━━━ The data ━━━
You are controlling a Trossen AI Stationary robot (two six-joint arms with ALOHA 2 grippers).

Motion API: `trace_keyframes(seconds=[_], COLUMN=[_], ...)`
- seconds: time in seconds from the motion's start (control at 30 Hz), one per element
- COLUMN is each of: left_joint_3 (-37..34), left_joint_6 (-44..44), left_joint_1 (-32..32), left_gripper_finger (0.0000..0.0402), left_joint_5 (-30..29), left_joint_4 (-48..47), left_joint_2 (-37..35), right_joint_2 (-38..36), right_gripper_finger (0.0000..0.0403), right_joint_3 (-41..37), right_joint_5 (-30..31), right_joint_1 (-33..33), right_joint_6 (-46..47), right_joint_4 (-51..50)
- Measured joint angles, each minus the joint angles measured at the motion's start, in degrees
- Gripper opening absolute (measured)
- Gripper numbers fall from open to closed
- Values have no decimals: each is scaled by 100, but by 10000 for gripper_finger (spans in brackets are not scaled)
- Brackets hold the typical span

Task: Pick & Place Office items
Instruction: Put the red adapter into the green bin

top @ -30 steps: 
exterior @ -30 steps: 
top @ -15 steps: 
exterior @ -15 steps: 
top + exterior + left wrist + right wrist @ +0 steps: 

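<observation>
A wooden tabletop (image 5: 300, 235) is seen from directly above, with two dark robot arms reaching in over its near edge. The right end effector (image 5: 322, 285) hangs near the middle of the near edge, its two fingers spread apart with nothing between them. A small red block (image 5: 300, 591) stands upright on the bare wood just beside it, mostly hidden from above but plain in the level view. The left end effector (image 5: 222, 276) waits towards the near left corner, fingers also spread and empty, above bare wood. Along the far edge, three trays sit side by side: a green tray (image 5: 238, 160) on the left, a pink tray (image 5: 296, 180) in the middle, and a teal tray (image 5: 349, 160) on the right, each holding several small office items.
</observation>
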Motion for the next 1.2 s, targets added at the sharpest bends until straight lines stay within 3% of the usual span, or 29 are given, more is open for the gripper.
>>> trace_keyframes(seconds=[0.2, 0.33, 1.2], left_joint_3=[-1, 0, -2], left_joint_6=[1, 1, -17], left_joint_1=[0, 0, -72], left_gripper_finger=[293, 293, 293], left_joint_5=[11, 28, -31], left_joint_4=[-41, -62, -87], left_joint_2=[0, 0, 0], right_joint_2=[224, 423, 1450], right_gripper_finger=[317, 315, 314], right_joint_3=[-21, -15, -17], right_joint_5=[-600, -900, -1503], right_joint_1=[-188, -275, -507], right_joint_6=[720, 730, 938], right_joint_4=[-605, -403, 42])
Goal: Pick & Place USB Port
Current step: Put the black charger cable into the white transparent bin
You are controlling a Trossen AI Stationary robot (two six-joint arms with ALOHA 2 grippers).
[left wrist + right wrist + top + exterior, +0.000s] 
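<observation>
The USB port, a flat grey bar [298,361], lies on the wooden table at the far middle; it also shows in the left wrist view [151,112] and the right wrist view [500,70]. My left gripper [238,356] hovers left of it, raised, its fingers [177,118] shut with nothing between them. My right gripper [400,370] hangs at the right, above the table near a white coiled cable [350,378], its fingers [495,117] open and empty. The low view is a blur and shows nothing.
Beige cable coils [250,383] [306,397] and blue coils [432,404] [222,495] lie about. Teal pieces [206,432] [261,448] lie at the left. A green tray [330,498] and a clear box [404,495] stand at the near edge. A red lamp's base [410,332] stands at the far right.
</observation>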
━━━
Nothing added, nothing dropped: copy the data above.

You are controlling a Trossen AI Stationary robot (two six-joint arms with ALOHA 2 grippers).

Motion API: `trace_keyframes(seconds=[_], COLUMN=[_], ...)`
- seconds: time in seconds from the motion's start (control at 30 Hz), one per element
- COLUMN is each of: left_joint_3 (-37..34), left_joint_6 (-44..44), left_joint_1 (-32..32), left_gripper_finger (0.0000..0.0402), left_joint_5 (-30..29), left_joint_4 (-48..47), left_joint_2 (-37..35), right_joint_2 (-38..36), right_gripper_finger (0.0000..0.0403), right_joint_3 (-41..37), right_joint_5 (-30..31), right_joint_1 (-33..33), right_joint_6 (-46..47), right_joint_4 (-51..50)
- Measured joint angles, each minus the joint angles measured at the motion's start, in degrees
- Gripper opening absolute (measured)
- Gripper numbers fall from open to closed
- Values have no decimals: each is scaled by 100, but by 10000 for gripper_finger (spans in brackets are not scaled)
- Brackets hold the typical span

Task: Pick & Place Office items
Instruction: Put the red adapter into the green bin

top @ -30 steps: 
exterior @ -30 steps: 
top @ -15 steps: 
exterior @ -15 steps: 
top + exterior + left wrist + right wrist @ +0 steps: 

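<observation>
A wooden tabletop (image 5: 300, 235) is seen from directly above, with two dark robot arms reaching in over its near edge. The right end effector (image 5: 322, 285) hangs near the middle of the near edge, its two fingers spread apart with nothing between them. A small red block (image 5: 300, 591) stands upright on the bare wood just beside it, mostly hidden from above but plain in the level view. The left end effector (image 5: 222, 276) waits towards the near left corner, fingers also spread and empty, above bare wood. Along the far edge, three trays sit side by side: a green tray (image 5: 238, 160) on the left, a pink tray (image 5: 296, 180) in the middle, and a teal tray (image 5: 349, 160) on the right, each holding several small office items.
</observation>
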Motion for the next 1.2 s, targets added at the sharpest bends until straight lines stay within 3% of the usual span, or 29 are given, more is open for the gripper.
>>> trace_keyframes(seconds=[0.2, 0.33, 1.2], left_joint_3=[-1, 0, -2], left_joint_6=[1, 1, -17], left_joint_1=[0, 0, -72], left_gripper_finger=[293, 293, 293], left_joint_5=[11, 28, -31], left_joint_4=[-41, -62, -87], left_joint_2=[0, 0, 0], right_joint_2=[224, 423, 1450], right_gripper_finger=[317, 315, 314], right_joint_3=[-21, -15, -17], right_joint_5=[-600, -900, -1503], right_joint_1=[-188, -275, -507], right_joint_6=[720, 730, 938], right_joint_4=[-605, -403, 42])
Goal: Pick & Place USB Port
Current step: Put the black charger cable into the white transparent bin
You are controlling a Trossen AI Stationary robot (two six-joint arms with ALOHA 2 grippers).
[left wrist + right wrist + top + exterior, +0.000s] 
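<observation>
The USB port, a flat grey bar [298,361], lies on the wooden table at the far middle; it also shows in the left wrist view [151,112] and the right wrist view [500,70]. My left gripper [238,356] hovers left of it, raised, its fingers [177,118] shut with nothing between them. My right gripper [400,370] hangs at the right, above the table near a white coiled cable [350,378], its fingers [495,117] open and empty. The low view is a blur and shows nothing.
Beige cable coils [250,383] [306,397] and blue coils [432,404] [222,495] lie about. Teal pieces [206,432] [261,448] lie at the left. A green tray [330,498] and a clear box [404,495] stand at the near edge. A red lamp's base [410,332] stands at the far right.
</observation>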

No more work is left in this exercise.